The Red Aranda Orchids

 In Flora, Photography

“The more you like yourself, the less you are like anyone else, which makes you unique.”

Walt Disney

In the market, there is a perceived need to have a unique selling proposition for differentiation. When things become too common and saturated, value will depreciate according to the law of supply and demand.

It is always a balancing act in the marketplace, you can’t be too unique as that usually means there is no demand for your product; you can’t be too common either, because that means anybody can easily take away your market share. Businesses usually strive for somewhere in the middle; they know that when there is competition, there is demand and to stay competitive, they need to be unique in their offerings.

There is this notion that the world is saturated with artists. Creatives seemed to be everywhere and hence there is always the dilemma of how valuable creative work actually is. It becomes more difficult when we try to deduce something that is intangible into dollars and cents.

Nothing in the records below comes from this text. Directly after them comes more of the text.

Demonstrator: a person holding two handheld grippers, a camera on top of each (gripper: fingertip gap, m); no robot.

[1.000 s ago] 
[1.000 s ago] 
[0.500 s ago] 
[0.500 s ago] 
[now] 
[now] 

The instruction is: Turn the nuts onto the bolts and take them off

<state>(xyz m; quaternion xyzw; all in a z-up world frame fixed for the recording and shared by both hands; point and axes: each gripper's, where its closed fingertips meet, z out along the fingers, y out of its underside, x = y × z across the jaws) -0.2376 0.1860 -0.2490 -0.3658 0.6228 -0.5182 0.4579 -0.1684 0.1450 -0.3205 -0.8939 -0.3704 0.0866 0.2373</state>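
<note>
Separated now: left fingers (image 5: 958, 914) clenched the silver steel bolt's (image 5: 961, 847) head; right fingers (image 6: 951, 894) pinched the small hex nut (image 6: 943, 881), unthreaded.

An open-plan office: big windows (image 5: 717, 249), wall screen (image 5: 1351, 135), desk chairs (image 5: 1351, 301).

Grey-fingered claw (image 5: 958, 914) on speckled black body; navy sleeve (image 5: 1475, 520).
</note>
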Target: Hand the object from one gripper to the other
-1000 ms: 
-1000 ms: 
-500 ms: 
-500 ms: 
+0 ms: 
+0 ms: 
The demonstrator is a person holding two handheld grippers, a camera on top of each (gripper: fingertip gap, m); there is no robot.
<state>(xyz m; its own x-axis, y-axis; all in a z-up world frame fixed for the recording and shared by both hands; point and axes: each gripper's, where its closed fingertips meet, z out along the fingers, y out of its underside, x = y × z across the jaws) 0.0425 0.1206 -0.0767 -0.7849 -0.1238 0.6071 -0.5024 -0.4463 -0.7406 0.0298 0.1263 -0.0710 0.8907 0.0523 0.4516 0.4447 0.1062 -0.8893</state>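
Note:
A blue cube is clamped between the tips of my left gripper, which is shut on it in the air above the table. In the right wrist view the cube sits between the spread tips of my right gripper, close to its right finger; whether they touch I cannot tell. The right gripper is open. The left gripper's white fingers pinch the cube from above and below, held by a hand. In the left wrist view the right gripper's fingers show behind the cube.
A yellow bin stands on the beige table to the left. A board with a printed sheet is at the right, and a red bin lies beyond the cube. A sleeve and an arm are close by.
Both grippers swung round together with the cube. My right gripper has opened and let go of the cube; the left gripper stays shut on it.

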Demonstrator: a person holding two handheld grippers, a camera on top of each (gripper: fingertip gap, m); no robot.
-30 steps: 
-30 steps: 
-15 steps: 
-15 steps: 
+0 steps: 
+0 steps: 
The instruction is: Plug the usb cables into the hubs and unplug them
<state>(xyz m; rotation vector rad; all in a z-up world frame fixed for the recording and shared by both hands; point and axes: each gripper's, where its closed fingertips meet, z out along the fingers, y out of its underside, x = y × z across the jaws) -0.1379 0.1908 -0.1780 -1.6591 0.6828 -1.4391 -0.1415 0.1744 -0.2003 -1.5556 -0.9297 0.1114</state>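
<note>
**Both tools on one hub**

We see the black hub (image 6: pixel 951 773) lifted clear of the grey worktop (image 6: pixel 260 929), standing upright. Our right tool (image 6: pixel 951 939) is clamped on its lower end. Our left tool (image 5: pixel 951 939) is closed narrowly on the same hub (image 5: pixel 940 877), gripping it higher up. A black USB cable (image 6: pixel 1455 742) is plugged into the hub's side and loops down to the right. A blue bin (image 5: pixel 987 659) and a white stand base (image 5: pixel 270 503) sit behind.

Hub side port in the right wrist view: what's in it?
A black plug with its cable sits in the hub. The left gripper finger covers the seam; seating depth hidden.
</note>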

I noticed that in the commercial art world, being an artist is always more or less about competition or cooperation. We compete for attention with our crafts, if not we cooperate with someone else to do something bigger and end up competing again with something else out there. When we focus on all these, that uniqueness of individuality is lost because you are either doing art for someone or against somebody.

In photography, there might just be an alternate path. There is only you and your camera. You are neither shooting for someone else or shooting against others. (If you are not doing it commercially that is.) You are expressing yourself with what you care about seeing in the world, and sharing that vision in the process.

Photography itself is intrinsically unique in a sense that it is very difficult to duplicate what you see. If I purposely try to take two similar pictures, it would be close to impossible. Even the act of pressing the shutter would have cause minute shake to alter the views, especially when doing macro photography. There are no two pictures that are exactly the same because the world is always constantly moving and changing.

This is one of the reasons I love photography because it is hard not to be unique—not to be naturally you. For no one can see the world like you do.

To embrace the essence of photography is to embrace uniqueness itself. Only when you are attune to your natural uniqueness, then life would be able to flower for you.